Excessive Hemp owned by LGBTQ affords first natural hemp packaging

High Hemp offers the world’s first organic hemp packaging that is revolutionizing the cannabis industry by delivering a cleaner, more flavorful experience.

Since California voters passed the Adult Use of Marijuana Act (Proposition 64) on November 8, 2016, which established sales and cultivation taxes and legalized the sale, possession, cultivation, and use of cannabis for non-medical purposes by adults aged 21 and over Entrepreneurs seized the new opportunity to make money.

Paula Fernandez, a 30-year-old entrepreneur and member of the LGBTQ + and BIPOC communities, founded High Hemp.

Herbal wraps can be used to smoke herbs (or marijuana if in a legal state). Similar to rolling paper (ie “rolling a joint”), the wrappings are a little thicker and made of hemp. They do not contain any traces of nicotine, tobacco or toxic additives and are also certified as organic, vegan, gluten-free and GMO-free.

High hemp wraps are the best alternative to all of the harsh toxic ingredients used in traditional wraps these days. They have the smooth taste of traditional hemp paper, but the slow burn of traditional tobacco packaging.

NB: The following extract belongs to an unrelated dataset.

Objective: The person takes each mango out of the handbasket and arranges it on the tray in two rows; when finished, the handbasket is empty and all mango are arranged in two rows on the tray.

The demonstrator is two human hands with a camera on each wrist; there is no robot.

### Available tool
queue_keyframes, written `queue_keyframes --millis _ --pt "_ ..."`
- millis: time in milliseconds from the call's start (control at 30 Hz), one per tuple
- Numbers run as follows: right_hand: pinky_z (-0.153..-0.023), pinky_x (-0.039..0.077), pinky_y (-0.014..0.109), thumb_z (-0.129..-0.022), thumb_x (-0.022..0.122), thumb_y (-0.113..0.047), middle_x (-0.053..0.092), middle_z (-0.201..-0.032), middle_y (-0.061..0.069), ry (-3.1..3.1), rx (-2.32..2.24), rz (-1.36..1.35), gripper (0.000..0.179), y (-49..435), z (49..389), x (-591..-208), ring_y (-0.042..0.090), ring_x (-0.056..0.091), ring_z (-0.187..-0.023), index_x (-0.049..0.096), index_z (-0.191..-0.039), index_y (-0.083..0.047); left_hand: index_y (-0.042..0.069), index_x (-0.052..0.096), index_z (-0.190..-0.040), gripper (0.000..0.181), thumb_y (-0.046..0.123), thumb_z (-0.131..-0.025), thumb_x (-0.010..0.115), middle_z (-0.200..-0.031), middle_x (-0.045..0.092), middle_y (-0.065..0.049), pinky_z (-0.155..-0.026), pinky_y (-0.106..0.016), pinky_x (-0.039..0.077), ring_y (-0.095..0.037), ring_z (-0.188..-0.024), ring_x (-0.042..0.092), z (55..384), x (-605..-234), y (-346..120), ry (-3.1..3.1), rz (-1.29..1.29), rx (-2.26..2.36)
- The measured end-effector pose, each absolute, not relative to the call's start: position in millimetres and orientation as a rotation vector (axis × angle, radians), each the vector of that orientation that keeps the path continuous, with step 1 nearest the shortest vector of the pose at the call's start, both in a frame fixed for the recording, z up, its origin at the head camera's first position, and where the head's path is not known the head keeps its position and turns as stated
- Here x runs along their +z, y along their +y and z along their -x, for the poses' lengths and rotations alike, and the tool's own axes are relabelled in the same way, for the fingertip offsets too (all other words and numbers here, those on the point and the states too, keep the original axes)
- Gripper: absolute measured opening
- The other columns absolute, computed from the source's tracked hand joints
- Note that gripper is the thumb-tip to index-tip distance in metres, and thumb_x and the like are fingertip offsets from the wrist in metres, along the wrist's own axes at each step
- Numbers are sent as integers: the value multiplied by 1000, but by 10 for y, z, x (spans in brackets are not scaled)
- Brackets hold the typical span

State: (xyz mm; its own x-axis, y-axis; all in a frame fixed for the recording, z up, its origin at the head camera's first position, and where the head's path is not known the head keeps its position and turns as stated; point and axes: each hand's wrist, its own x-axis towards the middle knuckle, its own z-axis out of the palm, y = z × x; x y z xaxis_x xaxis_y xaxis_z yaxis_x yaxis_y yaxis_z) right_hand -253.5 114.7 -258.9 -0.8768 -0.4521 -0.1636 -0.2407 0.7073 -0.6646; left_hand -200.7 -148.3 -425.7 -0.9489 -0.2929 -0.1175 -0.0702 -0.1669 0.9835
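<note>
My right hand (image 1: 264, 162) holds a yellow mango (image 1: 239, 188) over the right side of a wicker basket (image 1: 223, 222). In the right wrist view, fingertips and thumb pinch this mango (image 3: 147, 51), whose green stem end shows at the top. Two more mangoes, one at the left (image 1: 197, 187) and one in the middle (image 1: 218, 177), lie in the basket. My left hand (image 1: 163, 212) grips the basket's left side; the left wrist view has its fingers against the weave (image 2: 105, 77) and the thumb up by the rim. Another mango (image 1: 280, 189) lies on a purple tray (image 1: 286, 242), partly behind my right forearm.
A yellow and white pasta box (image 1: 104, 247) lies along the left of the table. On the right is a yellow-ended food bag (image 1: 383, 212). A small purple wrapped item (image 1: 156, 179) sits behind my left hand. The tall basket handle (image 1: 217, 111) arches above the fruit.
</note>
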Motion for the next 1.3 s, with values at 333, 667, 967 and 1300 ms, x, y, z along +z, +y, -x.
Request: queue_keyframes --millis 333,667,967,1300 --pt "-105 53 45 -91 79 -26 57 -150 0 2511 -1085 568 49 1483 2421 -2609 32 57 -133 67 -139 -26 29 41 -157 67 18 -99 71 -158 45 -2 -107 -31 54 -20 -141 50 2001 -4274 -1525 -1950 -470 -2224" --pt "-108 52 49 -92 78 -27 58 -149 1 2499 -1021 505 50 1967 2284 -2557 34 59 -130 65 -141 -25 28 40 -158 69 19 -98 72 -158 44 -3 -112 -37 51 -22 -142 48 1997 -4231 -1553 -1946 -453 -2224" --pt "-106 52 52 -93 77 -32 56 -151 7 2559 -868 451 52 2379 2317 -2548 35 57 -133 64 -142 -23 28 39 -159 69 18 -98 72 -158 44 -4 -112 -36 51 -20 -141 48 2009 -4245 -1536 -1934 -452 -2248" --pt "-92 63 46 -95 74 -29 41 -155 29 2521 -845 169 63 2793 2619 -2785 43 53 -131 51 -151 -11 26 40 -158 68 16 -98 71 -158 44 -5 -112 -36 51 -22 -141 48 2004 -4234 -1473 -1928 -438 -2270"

Retail at $ 15.99 for 10 sachets that contain 2 wraps and 2 tips per sachet.

The High Hemp Co is the first company to be made entirely from organic herbs. We’re breaking the trend towards tobacco-based products and creating brands like High Hemps. We pride ourselves on making tobacco-free organic wraps that contain no traces of nicotine, tobacco or toxic additives. We’re opening the door to a whole new market without the need for historically used tobacco-based products.

Unfortunately, the legal marijuana industry in California faced a year of declining sales due to the coronavirus pandemic last year.

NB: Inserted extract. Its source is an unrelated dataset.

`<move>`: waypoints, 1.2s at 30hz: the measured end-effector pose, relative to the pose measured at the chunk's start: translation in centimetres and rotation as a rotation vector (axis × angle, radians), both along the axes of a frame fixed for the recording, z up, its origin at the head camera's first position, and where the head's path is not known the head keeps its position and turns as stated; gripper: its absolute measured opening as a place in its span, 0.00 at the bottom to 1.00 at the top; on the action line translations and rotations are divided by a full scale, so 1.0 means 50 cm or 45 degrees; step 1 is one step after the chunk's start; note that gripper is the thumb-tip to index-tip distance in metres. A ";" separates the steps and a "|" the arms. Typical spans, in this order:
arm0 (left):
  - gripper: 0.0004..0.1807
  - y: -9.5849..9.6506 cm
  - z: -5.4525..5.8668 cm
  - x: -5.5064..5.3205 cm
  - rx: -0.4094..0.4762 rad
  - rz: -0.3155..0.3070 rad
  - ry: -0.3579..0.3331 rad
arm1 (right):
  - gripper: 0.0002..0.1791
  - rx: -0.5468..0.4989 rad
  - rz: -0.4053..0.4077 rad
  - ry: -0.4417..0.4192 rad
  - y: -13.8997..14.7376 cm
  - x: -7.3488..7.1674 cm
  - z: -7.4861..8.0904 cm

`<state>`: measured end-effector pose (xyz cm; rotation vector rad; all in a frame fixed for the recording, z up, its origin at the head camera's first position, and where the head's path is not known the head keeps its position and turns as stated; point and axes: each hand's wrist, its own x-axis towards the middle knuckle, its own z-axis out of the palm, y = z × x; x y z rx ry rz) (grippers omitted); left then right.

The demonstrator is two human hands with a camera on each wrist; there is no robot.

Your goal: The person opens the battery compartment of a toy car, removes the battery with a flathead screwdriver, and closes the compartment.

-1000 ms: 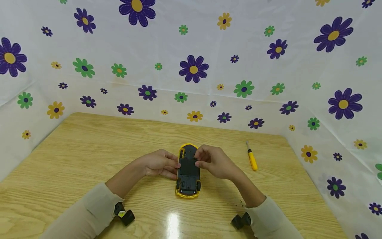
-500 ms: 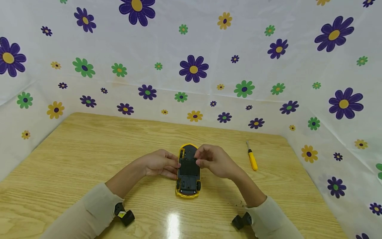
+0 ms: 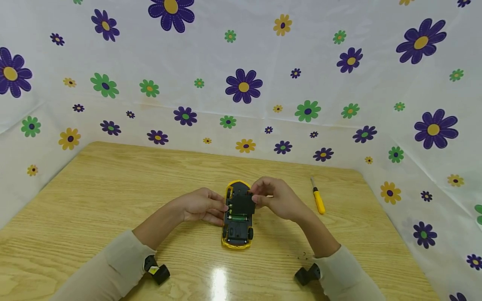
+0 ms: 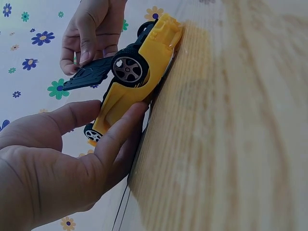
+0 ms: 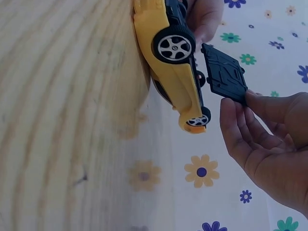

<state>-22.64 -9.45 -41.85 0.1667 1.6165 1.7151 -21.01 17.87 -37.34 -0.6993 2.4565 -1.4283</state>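
Observation:
A yellow toy car (image 3: 238, 238) lies upside down on the table, its black underside facing up. My left hand (image 3: 203, 205) grips the car's left side, thumb near the top edge and fingers along the body, as the left wrist view (image 4: 72, 154) confirms. Between the thumb and fingers of my right hand (image 3: 276, 198) is a black battery cover (image 5: 225, 74), pinched at one edge and lifted clear of the car. Below the cover, a green battery (image 3: 238, 218) shows in the exposed compartment; the rest of the compartment is hidden by the cover.
A screwdriver (image 3: 318, 200) with a yellow handle lies on the table to the right. Tiny dark bits (image 3: 303, 254), perhaps screws, lie near my right wrist. A flowered cloth (image 3: 211, 96) hangs behind the wooden table (image 3: 143, 175).
The battery cover has come up off the car's underside in my right hand, which moved slightly up and right. The battery has come into view. My left hand stays on the car.

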 end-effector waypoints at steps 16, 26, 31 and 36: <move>0.36 0.001 0.000 0.000 0.011 0.000 -0.004 | 0.08 -0.161 -0.168 -0.039 0.081 -0.042 0.013; 0.33 0.002 0.002 0.002 0.020 -0.001 -0.016 | 0.12 -0.211 -0.260 -0.114 0.141 -0.073 -0.010; 0.34 0.003 0.001 0.002 0.015 0.003 -0.016 | 0.13 -0.245 -0.323 -0.191 0.159 -0.086 -0.028; 0.34 0.003 -0.001 0.001 0.007 0.013 -0.016 | 0.14 -0.275 -0.367 -0.308 0.164 -0.095 -0.047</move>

Governor Gavin Newsom forecast in January 2020 that the state excise tax on cannabis would raise $ 479 million last year and $ 590 million in the fiscal year beginning July 1, 2020. However, its revised budget only forecasts $ 443 million for the last year and a decline to $ 435 million in 2021.

To help the state’s top legal industry weather a downturn, the Newsom government eased some restrictions on the operation of cannabis companies, postponed license renewal fees and the first quarter tax filing deadline last year extended.